First I should point out Magic Haskeller (which generates typed (Haskell) terms and then accepts those that satisfy the given input-output relationship). http://nautilus.cs.miyazaki-u.ac.jp/~skata/MagicHaskeller.html It is MagicHaskeller on Hackage. The most straightforward method is to generate random terms and filter well-typed ones. This is usually a bad method since many or most randomly generated terms will be ill-typed. One should generate well-typed terms from the beginning, without any rejections. That is actually not difficult: one merely needs to take the type checker (which one has to write anyway) and run it backwards. Perhaps it is not as simple as I made it sound, depending on the type system (for example, the type inference for simply-typed lambda-calculus without any annotations requires guessing. One has to guess correctly all the type, otherwise the process becomes slow). It has been done, in a mainstream functional language: OCaml.

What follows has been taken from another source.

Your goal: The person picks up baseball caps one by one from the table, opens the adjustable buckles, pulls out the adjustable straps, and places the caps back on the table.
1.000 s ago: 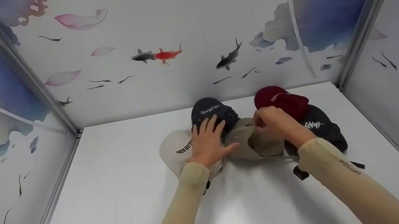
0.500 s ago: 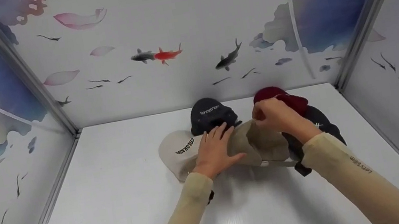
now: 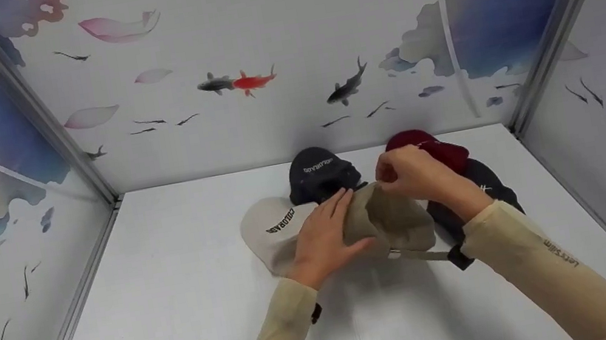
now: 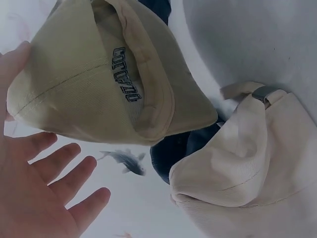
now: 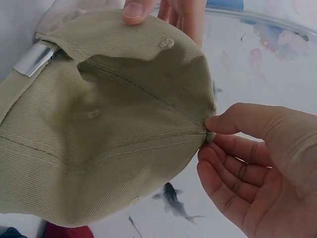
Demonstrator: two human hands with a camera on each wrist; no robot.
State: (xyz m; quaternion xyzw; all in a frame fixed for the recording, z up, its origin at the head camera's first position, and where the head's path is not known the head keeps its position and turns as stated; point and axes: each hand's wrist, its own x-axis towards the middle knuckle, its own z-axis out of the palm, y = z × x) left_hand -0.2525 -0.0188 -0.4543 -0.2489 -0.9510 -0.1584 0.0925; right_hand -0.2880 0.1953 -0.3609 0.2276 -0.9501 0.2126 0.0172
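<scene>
A khaki baseball cap (image 3: pixel 407 223) is tilted up between the hands, its hollowed crown, strap and metal buckle showing. My right hand (image 3: pixel 418 175) pinches the top of its crown between thumb and fingers, clearly seen in the right wrist view. Along the cap's left side lies my left hand (image 3: pixel 324 240), thumb against the fabric and fingers extended. The left wrist view shows dark lettering on the khaki cap (image 4: pixel 54 94). Beside the left hand sits a cream cap (image 3: pixel 270 231) marked COLORADO, partly covered by that hand.
Behind the hands stands a navy cap (image 3: pixel 315 171) near the back wall. A dark red cap (image 3: pixel 445 152) and a black cap (image 3: pixel 490 182) sit to the right, partly hidden by the right hand. Patterned panels enclose the white table (image 3: pixel 179 314).
My left hand has come down from over the navy cap to the khaki cap's side. The right hand keeps its pinch and has moved up slightly, the khaki cap shifting and turning with it.
</scene>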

The code can be re-written for Haskell using the tricks for non-determinism with sharing (the Share monad). Due to many deadlines I cannot re-write myself, not until the middle of the next week. Also, I don't know your type system. If you are curious about the OCaml code, it can be found at http://okmij.org/ftp/kakuritu/type_inference.ml The main function is let rec typeof : gamma -> term -> tp = fun gamma exp -> match exp () with | I _ -> int | V name -> begin try List.assoc name gamma with Not_found -> fail () end | L (v,body) -> let targ = new_tvar() in let tbody = typeof ((v,targ) :: gamma) body in arr targ tbody | A (e1,e2) -> let tres = new_tvar() in tp_same (typeof gamma e1) (arr (typeof gamma e2) tres); tres It can infer a type of a term (or fail if it is will-typed), it can generate well-typed terms one-by-one, or it can generate all terms of a particular structure (e.g., with two lambdas at the top) and/or of a particular type or type shape (e.g., an arrow).
oleg@okmij.org writes:
One should generate well-typed terms from the beginning, without any rejections. That is actually not difficult: one merely needs to take the type checker (which one has to write anyway) and run it backwards.

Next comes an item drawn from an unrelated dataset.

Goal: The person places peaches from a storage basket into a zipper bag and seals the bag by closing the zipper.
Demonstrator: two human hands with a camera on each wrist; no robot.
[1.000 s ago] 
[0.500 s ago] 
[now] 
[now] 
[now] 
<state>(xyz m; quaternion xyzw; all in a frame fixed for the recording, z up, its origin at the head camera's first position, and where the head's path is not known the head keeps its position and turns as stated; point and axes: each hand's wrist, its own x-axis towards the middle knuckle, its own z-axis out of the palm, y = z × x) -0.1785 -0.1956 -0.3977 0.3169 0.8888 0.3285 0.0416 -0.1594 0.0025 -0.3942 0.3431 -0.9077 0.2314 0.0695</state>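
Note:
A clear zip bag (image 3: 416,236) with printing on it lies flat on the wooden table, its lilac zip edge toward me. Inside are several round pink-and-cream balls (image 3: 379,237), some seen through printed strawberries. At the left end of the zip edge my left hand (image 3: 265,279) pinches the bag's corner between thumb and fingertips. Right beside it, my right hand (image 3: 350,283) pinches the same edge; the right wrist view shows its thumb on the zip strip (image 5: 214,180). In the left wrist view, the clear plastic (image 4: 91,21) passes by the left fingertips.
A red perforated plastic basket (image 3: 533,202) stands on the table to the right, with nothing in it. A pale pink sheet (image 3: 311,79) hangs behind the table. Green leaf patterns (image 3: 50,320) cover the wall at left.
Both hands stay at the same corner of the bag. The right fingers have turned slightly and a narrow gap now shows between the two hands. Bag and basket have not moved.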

In the ideal case, this can be done automatically, eg. see the first "Sample application" on http://kanren.sourceforge.net/ In general, the more information we throw away, the "less reversible" it becomes, and hence the more code we need to support going backwards.
Perhaps it is not as simple as I made it sound, depending on the type system (for example, the type inference for simply-typed lambda-calculus without any annotations requires guessing. One has to guess correctly all the type, otherwise the process becomes slow).

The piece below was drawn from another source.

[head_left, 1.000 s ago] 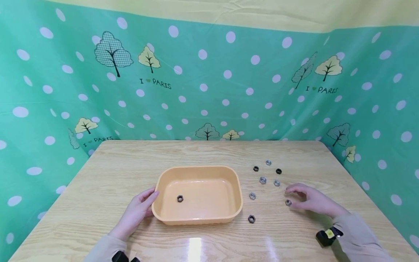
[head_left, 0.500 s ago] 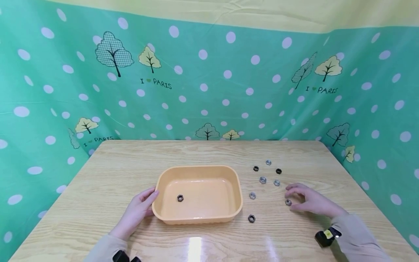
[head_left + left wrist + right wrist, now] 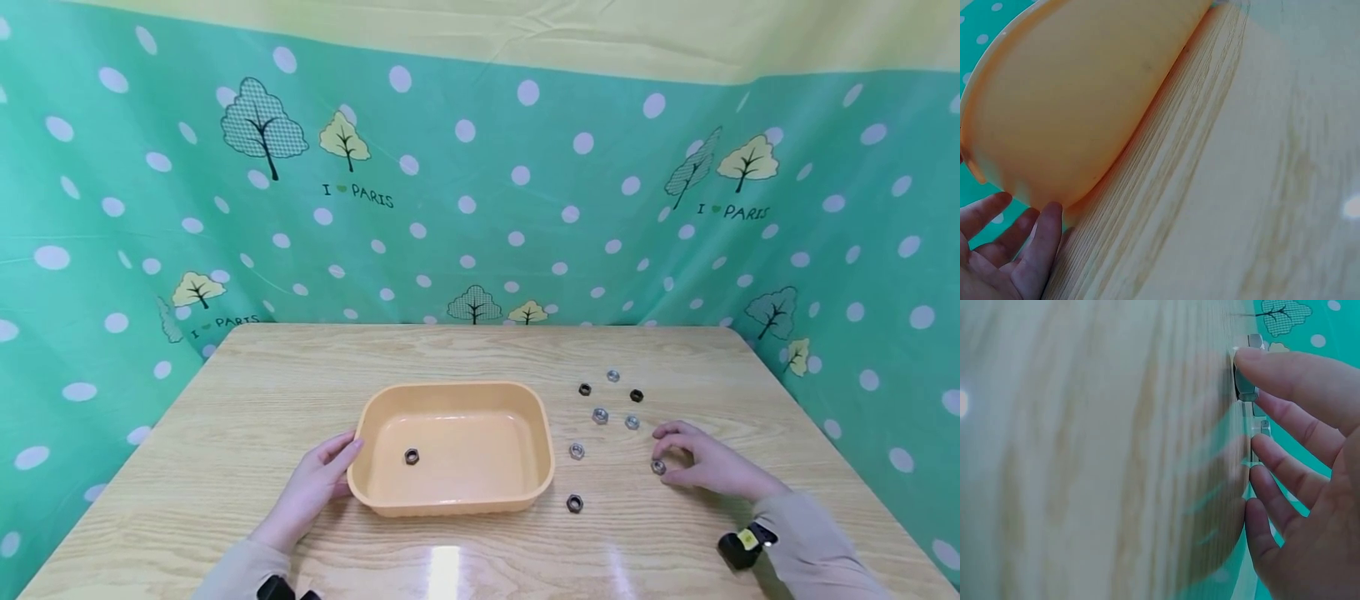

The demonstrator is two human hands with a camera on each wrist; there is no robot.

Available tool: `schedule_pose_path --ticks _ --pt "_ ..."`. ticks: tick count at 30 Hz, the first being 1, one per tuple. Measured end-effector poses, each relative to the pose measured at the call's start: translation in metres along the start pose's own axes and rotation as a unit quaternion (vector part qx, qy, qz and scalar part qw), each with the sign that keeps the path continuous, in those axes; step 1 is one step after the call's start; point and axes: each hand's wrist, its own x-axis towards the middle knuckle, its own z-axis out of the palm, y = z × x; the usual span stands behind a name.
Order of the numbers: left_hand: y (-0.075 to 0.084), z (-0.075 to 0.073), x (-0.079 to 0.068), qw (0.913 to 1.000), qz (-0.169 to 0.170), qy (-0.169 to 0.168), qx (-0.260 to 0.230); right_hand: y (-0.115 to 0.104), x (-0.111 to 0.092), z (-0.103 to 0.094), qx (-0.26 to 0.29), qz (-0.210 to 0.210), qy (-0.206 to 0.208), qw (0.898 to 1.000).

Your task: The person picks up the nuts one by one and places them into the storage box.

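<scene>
An orange plastic basin [image 3: 480, 442] stands on the table, with one dark hex nut [image 3: 412, 457] lying inside it. My left hand [image 3: 315, 479] holds the basin's left end, thumb at the rim; in the left wrist view its fingers [image 3: 1041, 250] lie close by the outer wall. At the right, my right hand [image 3: 708, 462] pinches a hex nut [image 3: 657, 467] between thumb and index finger, at the tabletop. The right wrist view shows the thumb on this nut [image 3: 1246, 384] and the other fingers [image 3: 1285, 472] loosely bent near the wood.
Several silver and dark hex nuts are scattered between basin and right hand, among them a silver nut [image 3: 577, 451] and a dark nut [image 3: 574, 503] near the basin. The wooden table [image 3: 300, 358] ends at a green dotted curtain [image 3: 480, 225].
My right index finger has curled in toward the nut beside the thumb. The left hand and basin have stayed in place; the head view has tilted slightly.
</scene>
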Motion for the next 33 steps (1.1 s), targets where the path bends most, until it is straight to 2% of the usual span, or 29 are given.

We don't need to guess if we generate the terms and the types at the same time; we just have to plug them into the right positions, which may be a little tedious compared to just writing "arbitrary".
Also, I don't know your type system.
That's what put me off replying originally. The richer the types, the more difficult it will be to generate terms for them. Choosing between Ints, Strings, Bools, etc. and simple collections thereof is pretty trivial. Finding an inhabitant of some huge auto-generated type containing predicates, constraints, relations, etc. requires a theorem-prover ;) Also related, on the subject of generating typed terms: http://research.microsoft.com/en-us/people/dimitris/every-bit-counts.pdf Cheers, Chris
On Tue, Jul 15, 2014 at 06:26:52AM -0400, oleg@okmij.org wrote:
Tom Ellis wrote:
The first impediment to using QuickCheck is that my EDSL is typed. I don't know how to generate random terms in the presence of types.
First I should point out Magic Haskeller (which generates typed (Haskell) terms and then accepts those that satisfy the given input-output relationship). http://nautilus.cs.miyazaki-u.ac.jp/~skata/MagicHaskeller.html It is MagicHaskeller on Hackage.
This is very cool!
The most straightforward method is to generate random terms and filter well-typed ones. This is usually a bad method since many or most randomly generated terms will be ill-typed. One should generate well-typed terms from the beginning, without any rejections. That is actually not difficult: one merely needs to take the type checker (which one has to write anyway) and run it backwards. Perhaps it is not as simple as I made it sound, depending on the type system (for example, the type inference for simply-typed lambda-calculus without any annotations requires guessing. One has to guess correctly all the type, otherwise the process becomes slow). It has been done, in a mainstream functional language: OCaml. The code can be re-written for Haskell using the tricks for non-determinism with sharing (the Share monad). Due to many deadlines I cannot re-write myself, not until the middle of the next week. Also, I don't know your type system.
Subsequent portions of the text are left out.